Objectives Women attending STI clinics are not routinely tested for oropharyngeal Chlamydia trachomatis (CT) infections. We aimed to assess spontaneous clearance of oropharyngeal CT and cure after antibiotic treatment in women.

Methods Women with vaginal or rectal CT (n=560) were recruited at STI clinics in 2016–2017, as part of the FemCure study (prospective cohort study). We included participants’ data from week −1, that is, the diagnosis at initial visit, when clinics applied selective oropharyngeal testing. At week −1, a total of 241 women were oropharyngeally tested (30 positive) and 319 were untested. All FemCure participants provided nurse-collected oropharyngeal samples at study enrolment, that is, week 0, just prior to treatment (n=560), and after treatment at weeks 4 (n=449), 8 (n=433) and 12 (n=427). Samples were tested by nucleic acid amplification test, and at week 0 also by viability testing by viability PCR. Proportions of oropharyngeal CT test results were presented to represent spontaneous clearance and cure.

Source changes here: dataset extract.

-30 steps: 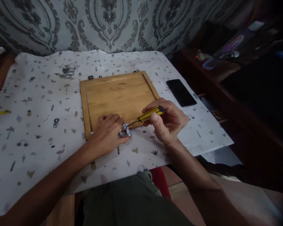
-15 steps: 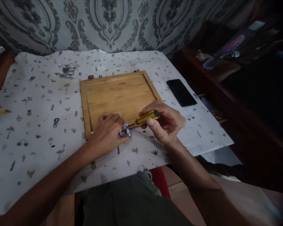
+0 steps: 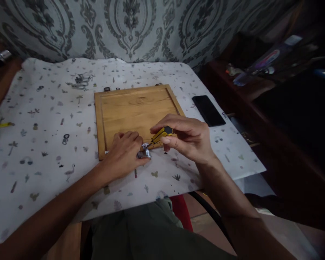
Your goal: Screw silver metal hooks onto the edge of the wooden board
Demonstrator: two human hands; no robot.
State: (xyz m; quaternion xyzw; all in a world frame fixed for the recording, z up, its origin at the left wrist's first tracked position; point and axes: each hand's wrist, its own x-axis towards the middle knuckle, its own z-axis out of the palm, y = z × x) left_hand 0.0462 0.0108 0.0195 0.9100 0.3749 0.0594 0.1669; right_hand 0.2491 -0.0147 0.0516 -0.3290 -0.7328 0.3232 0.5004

Results Of 30 women diagnosed with oropharyngeal CT at week −1, fifteen (50%) were negative at week 0 after a median of 9 days, that is, ‘spontaneous clearance’. At week 0, a total of 560 participants were tested, and 46 (8.8%) were oropharyngeal CT positive; 12 of them (26.1%) had viable CT. Of the 46 positive, 36 women had an oropharyngeal test after treatment; 97.2% (35/36) were negative at week 4, that is, ‘cure’. Of all women with follow-up visits, the proportion of oropharyngeal CT positive was between 0.5% and 1.6% between weeks 4 and 12. Of those not tested at week −1 (n=319), 8.5% (n=27) were oropharyngeal positive at week 0.

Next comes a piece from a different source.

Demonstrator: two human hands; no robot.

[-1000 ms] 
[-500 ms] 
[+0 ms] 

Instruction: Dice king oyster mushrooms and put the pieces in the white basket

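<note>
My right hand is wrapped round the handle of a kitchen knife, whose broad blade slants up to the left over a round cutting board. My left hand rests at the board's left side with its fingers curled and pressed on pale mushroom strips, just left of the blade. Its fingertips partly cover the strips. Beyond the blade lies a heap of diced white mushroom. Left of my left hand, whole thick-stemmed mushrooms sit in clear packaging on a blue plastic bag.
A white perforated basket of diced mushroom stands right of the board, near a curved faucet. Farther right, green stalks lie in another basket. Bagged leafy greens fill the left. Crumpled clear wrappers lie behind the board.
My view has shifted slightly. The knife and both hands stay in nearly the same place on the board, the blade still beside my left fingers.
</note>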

Conclusions The clinical importance of oropharyngeal CT in women is debated. We demonstrated that spontaneous clearance of oropharyngeal CT among women is common; of those who did not clear for CT, three-quarters had non-viable CT. After regular treatment with azithromycin or doxycycline, cure rate (97%) of oropharyngeal CT is excellent.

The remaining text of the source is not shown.